The problem:
Search the records that follow and extract every line containing the string "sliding".

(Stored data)
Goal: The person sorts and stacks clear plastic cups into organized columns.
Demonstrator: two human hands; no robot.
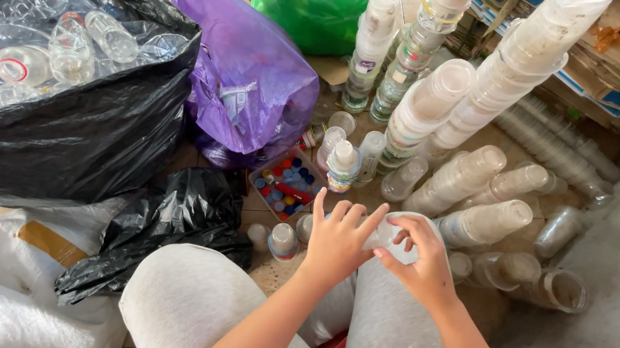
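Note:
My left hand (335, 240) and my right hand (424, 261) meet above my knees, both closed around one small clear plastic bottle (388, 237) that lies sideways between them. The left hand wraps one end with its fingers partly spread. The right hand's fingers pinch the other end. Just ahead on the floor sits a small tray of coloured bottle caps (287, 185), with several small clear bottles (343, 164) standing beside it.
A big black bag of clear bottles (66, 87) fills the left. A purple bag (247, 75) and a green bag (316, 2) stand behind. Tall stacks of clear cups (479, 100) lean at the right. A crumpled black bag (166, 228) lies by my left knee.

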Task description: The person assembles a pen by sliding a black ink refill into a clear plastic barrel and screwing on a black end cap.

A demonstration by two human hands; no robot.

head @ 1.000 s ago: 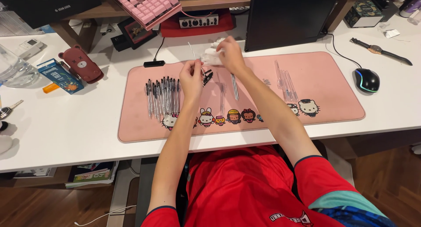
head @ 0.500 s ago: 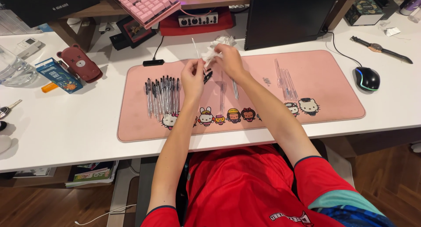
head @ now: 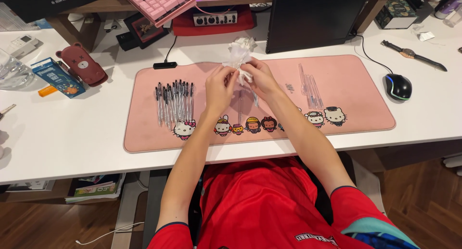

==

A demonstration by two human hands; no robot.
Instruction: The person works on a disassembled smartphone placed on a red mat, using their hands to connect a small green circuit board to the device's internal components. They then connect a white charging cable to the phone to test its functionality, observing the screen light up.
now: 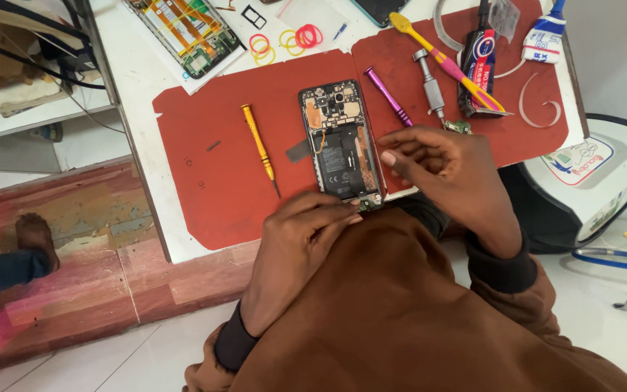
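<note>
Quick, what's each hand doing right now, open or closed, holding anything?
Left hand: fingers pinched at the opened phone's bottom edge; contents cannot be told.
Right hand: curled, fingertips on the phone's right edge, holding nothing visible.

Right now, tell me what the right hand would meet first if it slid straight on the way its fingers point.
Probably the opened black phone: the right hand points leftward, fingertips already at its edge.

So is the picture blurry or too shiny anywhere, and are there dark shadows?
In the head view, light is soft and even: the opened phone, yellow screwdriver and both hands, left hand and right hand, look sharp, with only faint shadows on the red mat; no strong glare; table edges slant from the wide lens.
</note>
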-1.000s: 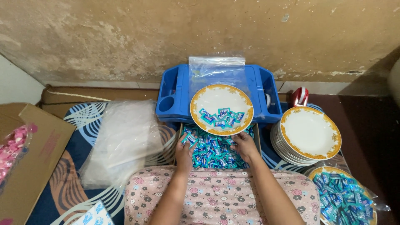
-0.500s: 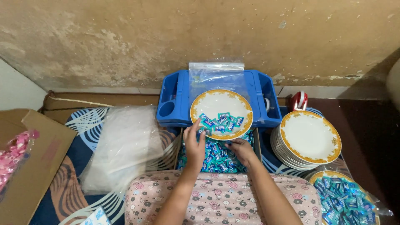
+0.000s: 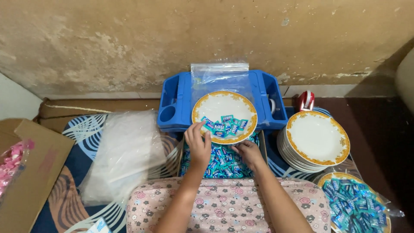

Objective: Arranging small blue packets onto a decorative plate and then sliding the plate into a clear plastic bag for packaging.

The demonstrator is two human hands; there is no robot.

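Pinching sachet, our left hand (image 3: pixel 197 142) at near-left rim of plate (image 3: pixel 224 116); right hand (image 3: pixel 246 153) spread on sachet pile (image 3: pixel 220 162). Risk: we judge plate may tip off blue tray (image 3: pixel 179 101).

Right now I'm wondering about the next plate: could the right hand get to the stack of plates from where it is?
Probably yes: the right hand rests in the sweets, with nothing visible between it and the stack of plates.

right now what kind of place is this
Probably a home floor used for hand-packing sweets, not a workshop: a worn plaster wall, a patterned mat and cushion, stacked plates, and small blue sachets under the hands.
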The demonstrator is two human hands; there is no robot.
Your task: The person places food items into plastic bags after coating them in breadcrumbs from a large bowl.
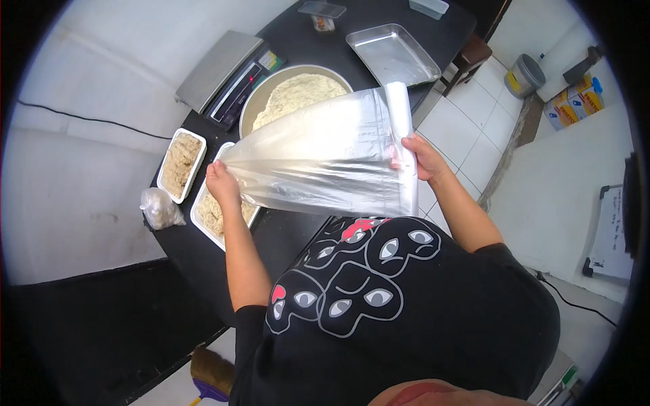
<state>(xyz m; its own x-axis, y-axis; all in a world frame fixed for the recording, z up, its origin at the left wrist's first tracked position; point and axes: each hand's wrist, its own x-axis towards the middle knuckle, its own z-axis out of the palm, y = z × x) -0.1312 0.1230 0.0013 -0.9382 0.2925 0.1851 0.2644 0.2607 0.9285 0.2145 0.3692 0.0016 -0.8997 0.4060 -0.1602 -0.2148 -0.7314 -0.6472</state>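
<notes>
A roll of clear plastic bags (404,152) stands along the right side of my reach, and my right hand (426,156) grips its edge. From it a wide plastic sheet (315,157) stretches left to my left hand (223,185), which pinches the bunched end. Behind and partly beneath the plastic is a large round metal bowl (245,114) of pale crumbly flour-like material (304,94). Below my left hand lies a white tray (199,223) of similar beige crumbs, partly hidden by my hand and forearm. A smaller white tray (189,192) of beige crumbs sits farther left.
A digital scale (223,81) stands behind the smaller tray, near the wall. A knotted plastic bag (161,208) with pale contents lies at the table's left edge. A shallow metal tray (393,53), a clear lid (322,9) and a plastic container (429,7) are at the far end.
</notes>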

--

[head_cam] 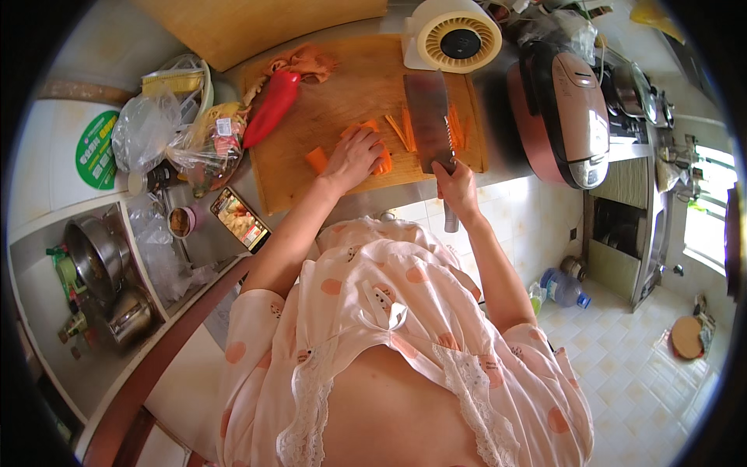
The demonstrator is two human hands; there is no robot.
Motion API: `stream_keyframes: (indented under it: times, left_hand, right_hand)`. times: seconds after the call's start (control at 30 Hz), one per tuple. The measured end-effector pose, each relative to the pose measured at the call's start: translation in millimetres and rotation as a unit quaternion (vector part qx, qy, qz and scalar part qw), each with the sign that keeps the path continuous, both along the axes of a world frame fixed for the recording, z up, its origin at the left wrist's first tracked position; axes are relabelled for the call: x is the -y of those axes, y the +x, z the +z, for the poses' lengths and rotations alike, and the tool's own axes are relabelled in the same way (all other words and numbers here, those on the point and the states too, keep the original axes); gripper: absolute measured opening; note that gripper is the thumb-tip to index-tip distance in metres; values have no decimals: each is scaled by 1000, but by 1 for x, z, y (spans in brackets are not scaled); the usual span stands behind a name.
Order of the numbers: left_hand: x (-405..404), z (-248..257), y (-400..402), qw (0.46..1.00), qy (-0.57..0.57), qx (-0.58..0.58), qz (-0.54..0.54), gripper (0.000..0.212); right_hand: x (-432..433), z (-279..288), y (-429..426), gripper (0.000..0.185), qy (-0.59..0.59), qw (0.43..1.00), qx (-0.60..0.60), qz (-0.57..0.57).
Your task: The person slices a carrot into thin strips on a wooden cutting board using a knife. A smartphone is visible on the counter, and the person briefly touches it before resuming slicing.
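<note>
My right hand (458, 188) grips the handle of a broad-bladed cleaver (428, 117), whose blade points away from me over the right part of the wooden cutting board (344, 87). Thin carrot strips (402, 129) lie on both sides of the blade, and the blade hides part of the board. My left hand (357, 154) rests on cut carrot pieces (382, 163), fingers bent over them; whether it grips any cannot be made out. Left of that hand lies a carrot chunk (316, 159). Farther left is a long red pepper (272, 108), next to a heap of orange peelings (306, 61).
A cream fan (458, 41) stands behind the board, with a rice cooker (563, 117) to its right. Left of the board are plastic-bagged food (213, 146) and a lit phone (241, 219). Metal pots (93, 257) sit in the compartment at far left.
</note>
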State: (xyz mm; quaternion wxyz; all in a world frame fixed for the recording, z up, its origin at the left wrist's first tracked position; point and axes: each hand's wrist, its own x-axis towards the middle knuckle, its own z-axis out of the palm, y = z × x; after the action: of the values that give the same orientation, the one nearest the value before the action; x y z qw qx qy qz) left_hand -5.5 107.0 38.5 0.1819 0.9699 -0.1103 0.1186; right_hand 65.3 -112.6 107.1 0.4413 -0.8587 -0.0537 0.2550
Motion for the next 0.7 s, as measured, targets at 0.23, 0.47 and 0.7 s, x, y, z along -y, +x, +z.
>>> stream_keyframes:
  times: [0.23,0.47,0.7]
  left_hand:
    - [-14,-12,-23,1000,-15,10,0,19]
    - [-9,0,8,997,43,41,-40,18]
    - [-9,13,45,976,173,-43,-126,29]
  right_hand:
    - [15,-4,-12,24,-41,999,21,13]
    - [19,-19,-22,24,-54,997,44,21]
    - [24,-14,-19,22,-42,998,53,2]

Solution to this task:
Task description: The person assembles a pen by sliding a black ink refill into a clear plastic barrel and screwing on a black end cap.
Objective: Arranging small blue packets onto a decorative plate and then sliding the plate into a clear plastic bag for packaging.

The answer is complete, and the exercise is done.